Care providers encountered significant challenges when addressing the mental health needs of unaccompanied immigrant children in federal custody, including overwhelming caseloads and the deteriorating mental health of some patients, according to a new report by the Office of Inspector General (OIG).
In, released Sept. 3, the OIG outlined findings from its analysis of 45 Office of Refugee Resettlement (ORR) facilities between August and September 2018. The U.S. Department of Health & Human Services ORR is the legal custodian of unaccompanied immigrant children in its care who have no parent or legal guardian available. This includes children who arrive in the United States unaccompanied and children who are separated from their parents or guardians by immigration authorities after arriving in the country.
For the analysis, OIG investigators collected data from interviews with mental health clinicians, medical coordinators, facility leadership, and ORR federal field specialists at the 45 selected facilities.
Investigators recorded numerous serious challenges experienced by providers when attempting to provide mental health care to the children.
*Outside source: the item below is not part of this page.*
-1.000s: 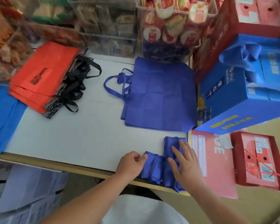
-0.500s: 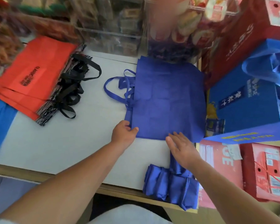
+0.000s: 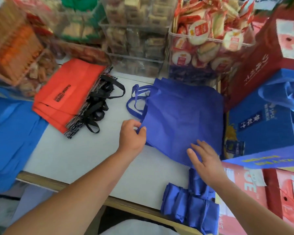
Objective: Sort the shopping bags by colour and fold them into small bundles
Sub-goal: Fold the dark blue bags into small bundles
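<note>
A stack of flat dark-blue shopping bags (image 3: pixel 185 116) lies at the right of the white table (image 3: pixel 85 155), handles pointing left. My left hand (image 3: pixel 131 136) pinches the near-left corner of the top bag, which is lifted a little off the stack. My right hand (image 3: pixel 204 160) rests with spread fingers on that bag's near edge. Folded dark-blue bundles (image 3: pixel 190 206) sit at the table's front right edge, just below my right wrist. Red bags (image 3: pixel 70 92) with black handles (image 3: pixel 100 106) are stacked at the back left.
Clear bins of packaged snacks (image 3: pixel 205 39) line the back of the table. Blue (image 3: pixel 261 126) and red cartons (image 3: pixel 268 53) crowd the right side. A lighter blue cloth (image 3: pixel 10 136) hangs over the left edge. Red boxes (image 3: pixel 287 199) stand lower right.
Both hands left the folded bundles and reached forward to the flat blue stack. My left hand has taken hold of the top bag's corner and raised it; my right hand now lies on it.
</note>
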Tool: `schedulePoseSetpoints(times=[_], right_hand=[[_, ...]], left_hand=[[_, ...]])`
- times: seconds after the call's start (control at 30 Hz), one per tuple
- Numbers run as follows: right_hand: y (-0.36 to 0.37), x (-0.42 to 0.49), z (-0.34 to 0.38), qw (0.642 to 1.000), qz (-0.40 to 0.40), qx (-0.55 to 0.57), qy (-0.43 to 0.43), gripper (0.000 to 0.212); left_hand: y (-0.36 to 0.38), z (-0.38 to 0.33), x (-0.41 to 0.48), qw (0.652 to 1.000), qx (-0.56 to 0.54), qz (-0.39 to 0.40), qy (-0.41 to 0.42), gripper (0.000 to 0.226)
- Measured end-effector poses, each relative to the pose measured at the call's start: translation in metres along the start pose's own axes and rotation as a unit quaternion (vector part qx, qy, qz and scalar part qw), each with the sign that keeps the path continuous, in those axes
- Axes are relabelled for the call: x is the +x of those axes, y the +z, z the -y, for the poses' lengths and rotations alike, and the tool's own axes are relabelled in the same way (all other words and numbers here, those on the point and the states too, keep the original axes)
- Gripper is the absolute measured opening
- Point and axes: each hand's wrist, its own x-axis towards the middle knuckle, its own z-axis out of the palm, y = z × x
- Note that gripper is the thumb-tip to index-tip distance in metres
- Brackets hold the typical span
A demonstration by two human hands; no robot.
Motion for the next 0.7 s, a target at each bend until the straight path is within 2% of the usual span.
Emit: schedulePoseSetpoints(times=[0.1, 0.2, 0.4, 0.47, 0.53, 0.6, 0.7], right_hand=[[0.0, 0.003, 0.035, 1.0, 0.02, 0.011, -0.014, 0.072], [0.019, 0.001, 0.075, 0.998, 0.065, 0.02, -0.016, 0.064], [0.093, -0.013, 0.142, 0.988, 0.152, 0.014, -0.003, 0.058], [0.116, -0.018, 0.16, 0.984, 0.176, 0.012, 0.019, 0.056], [0.14, -0.018, 0.172, 0.977, 0.212, -0.026, 0.025, 0.07], [0.16, -0.018, 0.182, 0.965, 0.25, -0.062, 0.047, 0.074], [0.181, -0.024, 0.203, 0.96, 0.255, -0.079, 0.084, 0.068]], left_hand=[[-0.05, -0.005, 0.012, 0.999, 0.017, -0.045, 0.006, 0.021], [-0.098, 0.007, 0.025, 0.998, 0.056, -0.034, -0.008, 0.033], [-0.19, 0.054, 0.051, 0.98, 0.196, 0.004, 0.027, 0.018], [-0.211, 0.067, 0.062, 0.978, 0.205, -0.006, 0.038, 0.033], [-0.224, 0.075, 0.066, 0.979, 0.196, -0.005, 0.053, 0.048], [-0.228, 0.091, 0.06, 0.978, 0.191, 0.033, 0.074, 0.043], [-0.222, 0.125, 0.026, 0.968, 0.188, 0.159, 0.038, 0.035]])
Namely, they cited overwhelming patient caseloads, and difficulty accessing external mental health clinicians and referring children to providers within ORR’s network, according to the OIG’s report.
Mental health clinicians reported that the high caseloads hurt their ability to build rapport with young patients – and allowed less time for counseling and less frequent sessions for children with greater needs. The heavy caseloads were generated by heightened immigration enforcement beginning in 2017, and the separation of many more families at the border and more children being placed in federal custody, according to the report.
In addition, providers reported challenges when addressing the mental health needs of children who had experienced significant trauma before coming into federal custody.This included trauma that occurred while the children lived in the countries of origin, trauma during their journey to the United States, and trauma upon their arrival in the United States.
Separation from parents and a chaotic reunification process added to the trauma that children had already experienced, providers reported, and put extreme pressure on facility staff. Separated children exhibited “more fear, feelings of abandonment, and posttraumatic stress than did children who were not separated,” according to the findings. Separated children also experienced elevated feelings of anxiety and loss as a consequence of unexpected separation from loved ones.
Also, facilities reported that longer lengths of stay resulted in deteriorating mental health for some children and increased demands on staff. Facilities reported that children who stayed in federal custody for longer periods experienced more stress, anxiety, and behavioral issues. According to the facilities, the longer stays resulted in higher levels of defiance, hopelessness, and frustration among children – in addition to more instances of self-harm and suicidal ideation.